§ **PROBLEM TO SOLVE**:
Down to the last line, set down the listing below exactly, apart from its pictures.

§ **DATA SECTION**:
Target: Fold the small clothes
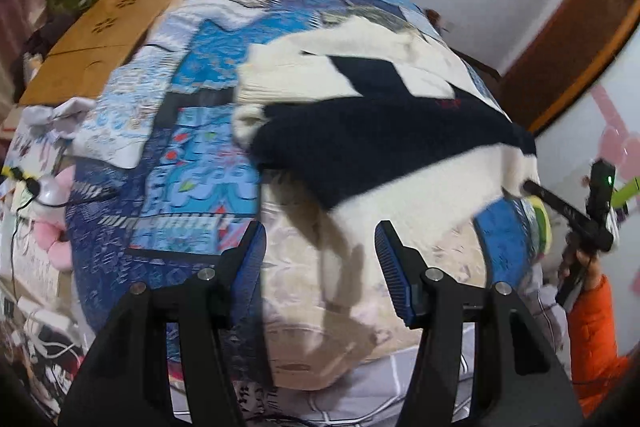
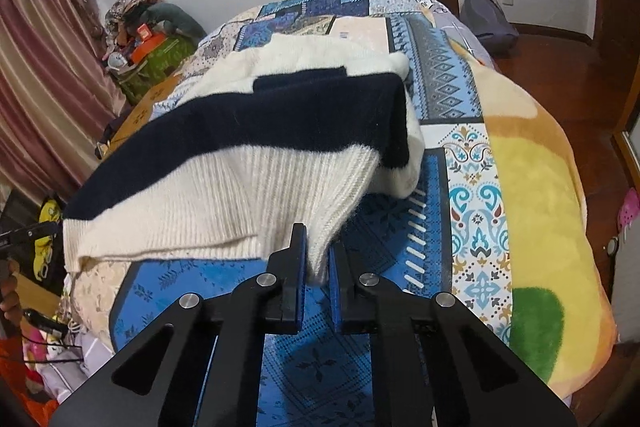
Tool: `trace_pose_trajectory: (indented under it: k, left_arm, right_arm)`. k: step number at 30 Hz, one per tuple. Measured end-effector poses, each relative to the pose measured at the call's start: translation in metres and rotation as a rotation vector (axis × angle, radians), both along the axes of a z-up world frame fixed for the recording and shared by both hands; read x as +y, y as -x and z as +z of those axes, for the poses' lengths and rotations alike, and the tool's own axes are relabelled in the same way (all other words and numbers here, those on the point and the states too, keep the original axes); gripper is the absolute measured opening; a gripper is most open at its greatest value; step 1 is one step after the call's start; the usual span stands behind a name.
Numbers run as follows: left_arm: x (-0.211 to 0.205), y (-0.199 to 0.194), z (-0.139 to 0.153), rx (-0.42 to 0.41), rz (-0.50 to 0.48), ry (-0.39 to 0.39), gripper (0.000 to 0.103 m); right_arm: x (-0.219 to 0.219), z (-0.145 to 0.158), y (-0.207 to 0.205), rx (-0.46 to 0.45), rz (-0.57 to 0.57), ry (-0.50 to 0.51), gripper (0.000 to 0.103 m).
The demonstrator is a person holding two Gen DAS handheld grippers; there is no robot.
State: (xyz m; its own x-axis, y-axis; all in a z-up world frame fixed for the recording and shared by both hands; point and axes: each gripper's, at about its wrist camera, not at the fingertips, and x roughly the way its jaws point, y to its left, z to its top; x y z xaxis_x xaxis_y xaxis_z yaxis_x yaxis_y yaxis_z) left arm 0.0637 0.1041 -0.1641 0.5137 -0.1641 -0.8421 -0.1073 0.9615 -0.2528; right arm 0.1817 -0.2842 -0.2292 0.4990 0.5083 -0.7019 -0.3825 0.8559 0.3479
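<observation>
Right claw (image 2: 318, 259): fingers nearly together, clamped on the white ribbed hem corner of the sweater (image 2: 256, 131). The hem is pinched between the two blue pads and lifted off the bed (image 2: 400, 227).

Left claw (image 1: 320, 267): fingers wide apart, nothing between them. It hovers above the bed, with the sweater (image 1: 380, 131) ahead of it and slightly to its right.

Sweater: white knit with a broad navy band. It lies across the patterned blue quilt (image 1: 192, 155) on the bed; the near hem edge is raised, the far part rests on the quilt. In the left wrist view the right claw holds the hem corner at the far right edge of the garment.

Key relation: the sweater's long axis, as the hem runs, goes side to side across both views. The right claw has the right hem corner. The free left hem corner (image 2: 80, 251) sags toward the left side. In the right wrist view the tip of the left claw shows just beside that corner, so the left claw is judged the nearer one for it.

Containers: a green box (image 2: 160, 67) beside the bed holds assorted clutter; contents too small to identify. A flat cardboard sheet (image 1: 96, 39) lies by the bed's far-left edge.

Judgement: next step likely needs the left claw on the free corner so both lift the hem evenly.
</observation>
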Motion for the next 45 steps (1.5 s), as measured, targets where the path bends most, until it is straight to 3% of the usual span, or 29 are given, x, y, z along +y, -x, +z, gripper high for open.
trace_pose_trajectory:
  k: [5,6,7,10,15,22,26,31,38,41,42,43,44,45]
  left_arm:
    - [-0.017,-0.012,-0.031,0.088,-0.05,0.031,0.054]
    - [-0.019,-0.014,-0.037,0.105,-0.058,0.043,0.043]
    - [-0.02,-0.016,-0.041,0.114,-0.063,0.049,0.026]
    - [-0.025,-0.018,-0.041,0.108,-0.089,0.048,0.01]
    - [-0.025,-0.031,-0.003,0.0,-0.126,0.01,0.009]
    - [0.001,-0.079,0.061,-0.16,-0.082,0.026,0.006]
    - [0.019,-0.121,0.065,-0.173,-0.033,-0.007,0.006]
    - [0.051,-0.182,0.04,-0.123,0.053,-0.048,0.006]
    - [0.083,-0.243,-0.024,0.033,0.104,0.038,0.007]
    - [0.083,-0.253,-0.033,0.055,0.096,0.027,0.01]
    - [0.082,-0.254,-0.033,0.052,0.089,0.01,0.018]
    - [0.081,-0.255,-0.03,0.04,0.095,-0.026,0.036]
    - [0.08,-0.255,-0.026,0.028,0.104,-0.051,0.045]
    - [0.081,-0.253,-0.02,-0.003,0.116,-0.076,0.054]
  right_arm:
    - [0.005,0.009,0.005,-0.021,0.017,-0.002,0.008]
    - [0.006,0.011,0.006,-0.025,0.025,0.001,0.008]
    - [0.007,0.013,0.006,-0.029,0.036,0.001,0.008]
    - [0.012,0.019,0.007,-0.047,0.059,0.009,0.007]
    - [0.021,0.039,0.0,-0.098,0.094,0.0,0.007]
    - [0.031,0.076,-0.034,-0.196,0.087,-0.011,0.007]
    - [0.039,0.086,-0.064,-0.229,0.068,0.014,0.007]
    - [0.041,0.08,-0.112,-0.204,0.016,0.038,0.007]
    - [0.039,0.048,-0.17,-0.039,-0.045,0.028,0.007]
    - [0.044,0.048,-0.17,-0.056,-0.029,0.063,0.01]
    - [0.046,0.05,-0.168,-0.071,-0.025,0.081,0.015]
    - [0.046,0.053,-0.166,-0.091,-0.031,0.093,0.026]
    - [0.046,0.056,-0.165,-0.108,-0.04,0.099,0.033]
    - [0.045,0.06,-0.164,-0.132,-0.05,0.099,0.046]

§ **RESPONSE TO THE TASK**:
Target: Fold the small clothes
Tool: `trace_pose_trajectory: (indented under it: k, left_arm, right_arm)`. k: step number at 30 Hz, one per tuple. Measured end-effector poses, each relative to the pose measured at the call's start: translation in metres and rotation as a rotation vector (axis × angle, radians), both along the axes of a z-up world frame fixed for the recording and shared by both hands; read x as +y, y as -x and z as +z of those axes, for the poses' lengths and rotations alike, and the tool's own axes are relabelled in the same way (all other words and numbers here, those on the point and the states too, keep the original axes); gripper is the absolute measured opening; a gripper is most open at its greatest value; step 1 is one step after the call's start; the usual span stands behind a name.
Numbers run as follows: left_arm: x (-0.211 to 0.205), y (-0.199 to 0.194), z (-0.139 to 0.153), rx (-0.42 to 0.41), rz (-0.50 to 0.48), ry (-0.39 to 0.39), gripper (0.000 to 0.103 m); right_arm: x (-0.219 to 0.219), z (-0.145 to 0.158), y (-0.207 to 0.205), rx (-0.46 to 0.45), rz (-0.57 to 0.57), ry (-0.50 to 0.51), gripper (0.000 to 0.103 m).
The demonstrator is a person holding two Gen DAS handheld grippers; there is no robot.
State: (xyz m; its own x-axis, y-axis; all in a z-up world frame fixed for the recording and shared by both hands; point and axes: each gripper's, at about its wrist camera, not at the fingertips, and x roughly the way its jaws point, y to its left, z to its top; x y z xaxis_x xaxis_y xaxis_z yaxis_x yaxis_y yaxis_z) left arm 0.0637 0.1041 -0.1641 0.5137 -0.1641 -0.8421 -0.1073 0.9615 -0.2528; right arm 0.1817 -0.2842 -0.2292 0.4990 0.5083 -0.7019 -0.3825 0.8559 0.3479
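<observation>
Right claw (image 2: 318, 259): fingers nearly together, clamped on the white ribbed hem corner of the sweater (image 2: 256, 131). The hem is pinched between the two blue pads and lifted off the bed (image 2: 400, 227).

Left claw (image 1: 320, 267): fingers wide apart, nothing between them. It hovers above the bed, with the sweater (image 1: 380, 131) ahead of it and slightly to its right.

Sweater: white knit with a broad navy band. It lies across the patterned blue quilt (image 1: 192, 155) on the bed; the near hem edge is raised, the far part rests on the quilt. In the left wrist view the right claw holds the hem corner at the far right edge of the garment.

Key relation: the sweater's long axis, as the hem runs, goes side to side across both views. The right claw has the right hem corner. The free left hem corner (image 2: 80, 251) sags toward the left side. In the right wrist view the tip of the left claw shows just beside that corner, so the left claw is judged the nearer one for it.

Containers: a green box (image 2: 160, 67) beside the bed holds assorted clutter; contents too small to identify. A flat cardboard sheet (image 1: 96, 39) lies by the bed's far-left edge.

Judgement: next step likely needs the left claw on the free corner so both lift the hem evenly.
</observation>
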Motion for the next 45 steps (1.5 s), as measured, targets where the path bends most, until it is straight to 3% of the usual span, or 29 are given, x, y, z along +y, -x, +z, gripper high for open.
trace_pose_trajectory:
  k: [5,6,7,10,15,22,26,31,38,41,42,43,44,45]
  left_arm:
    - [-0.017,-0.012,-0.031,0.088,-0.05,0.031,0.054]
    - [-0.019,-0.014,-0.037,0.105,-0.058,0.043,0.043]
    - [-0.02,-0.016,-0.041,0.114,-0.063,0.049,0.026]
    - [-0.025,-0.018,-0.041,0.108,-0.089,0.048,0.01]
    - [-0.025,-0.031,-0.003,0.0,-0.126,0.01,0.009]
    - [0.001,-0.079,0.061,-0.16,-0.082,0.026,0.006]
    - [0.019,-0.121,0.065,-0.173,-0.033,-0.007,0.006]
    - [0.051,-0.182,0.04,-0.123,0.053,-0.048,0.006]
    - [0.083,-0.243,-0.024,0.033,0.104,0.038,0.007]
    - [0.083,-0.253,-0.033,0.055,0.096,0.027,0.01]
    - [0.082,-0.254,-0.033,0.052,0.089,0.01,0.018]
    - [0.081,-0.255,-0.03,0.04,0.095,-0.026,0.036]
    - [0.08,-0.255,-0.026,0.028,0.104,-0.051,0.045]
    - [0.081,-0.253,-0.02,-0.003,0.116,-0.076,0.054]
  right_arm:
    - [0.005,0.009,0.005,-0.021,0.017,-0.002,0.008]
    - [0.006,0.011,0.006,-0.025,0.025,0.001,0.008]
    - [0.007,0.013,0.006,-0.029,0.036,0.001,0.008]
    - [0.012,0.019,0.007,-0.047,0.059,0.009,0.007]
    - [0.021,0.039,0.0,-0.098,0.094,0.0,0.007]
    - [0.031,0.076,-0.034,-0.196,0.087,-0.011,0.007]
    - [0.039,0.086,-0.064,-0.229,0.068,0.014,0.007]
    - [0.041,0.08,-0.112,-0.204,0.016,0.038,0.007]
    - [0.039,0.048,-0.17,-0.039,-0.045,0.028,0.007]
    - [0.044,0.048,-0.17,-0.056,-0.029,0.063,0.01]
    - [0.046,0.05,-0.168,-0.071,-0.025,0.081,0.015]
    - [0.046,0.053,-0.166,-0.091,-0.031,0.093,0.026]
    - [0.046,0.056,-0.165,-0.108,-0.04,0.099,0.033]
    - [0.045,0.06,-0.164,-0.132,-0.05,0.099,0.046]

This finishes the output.